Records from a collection
========

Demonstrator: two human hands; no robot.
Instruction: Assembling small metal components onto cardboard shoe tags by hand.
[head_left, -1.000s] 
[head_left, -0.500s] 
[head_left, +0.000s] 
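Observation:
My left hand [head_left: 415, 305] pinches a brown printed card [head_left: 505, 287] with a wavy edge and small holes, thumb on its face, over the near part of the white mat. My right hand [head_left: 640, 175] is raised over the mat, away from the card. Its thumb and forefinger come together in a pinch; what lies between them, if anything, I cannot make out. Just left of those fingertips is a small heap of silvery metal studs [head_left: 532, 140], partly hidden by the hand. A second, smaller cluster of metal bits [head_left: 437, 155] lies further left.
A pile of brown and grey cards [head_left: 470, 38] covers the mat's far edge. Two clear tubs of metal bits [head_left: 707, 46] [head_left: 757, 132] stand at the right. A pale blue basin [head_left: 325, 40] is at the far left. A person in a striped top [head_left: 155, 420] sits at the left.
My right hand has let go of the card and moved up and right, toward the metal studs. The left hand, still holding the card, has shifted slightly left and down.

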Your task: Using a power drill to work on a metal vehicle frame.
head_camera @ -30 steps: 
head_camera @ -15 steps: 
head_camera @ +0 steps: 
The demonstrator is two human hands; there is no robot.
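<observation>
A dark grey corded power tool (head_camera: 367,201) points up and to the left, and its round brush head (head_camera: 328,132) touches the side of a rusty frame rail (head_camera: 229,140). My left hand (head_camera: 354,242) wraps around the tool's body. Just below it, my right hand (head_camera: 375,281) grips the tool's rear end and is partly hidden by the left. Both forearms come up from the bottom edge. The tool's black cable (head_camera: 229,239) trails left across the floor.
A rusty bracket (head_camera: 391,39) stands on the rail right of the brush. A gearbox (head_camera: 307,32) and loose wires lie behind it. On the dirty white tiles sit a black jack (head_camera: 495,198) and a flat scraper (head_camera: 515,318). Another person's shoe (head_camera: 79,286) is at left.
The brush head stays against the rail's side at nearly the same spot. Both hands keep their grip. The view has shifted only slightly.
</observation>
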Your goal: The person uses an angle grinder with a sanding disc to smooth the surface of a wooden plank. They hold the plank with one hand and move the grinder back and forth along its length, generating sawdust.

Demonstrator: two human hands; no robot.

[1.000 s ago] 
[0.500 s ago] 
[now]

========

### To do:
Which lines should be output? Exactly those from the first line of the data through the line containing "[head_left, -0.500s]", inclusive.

### Response for this exercise:
Demonstrator: two human hands; no robot.
Instruction: Assembling small metal components onto cardboard shoe tags by hand.
[head_left, -1.000s] 
[head_left, -0.500s] 

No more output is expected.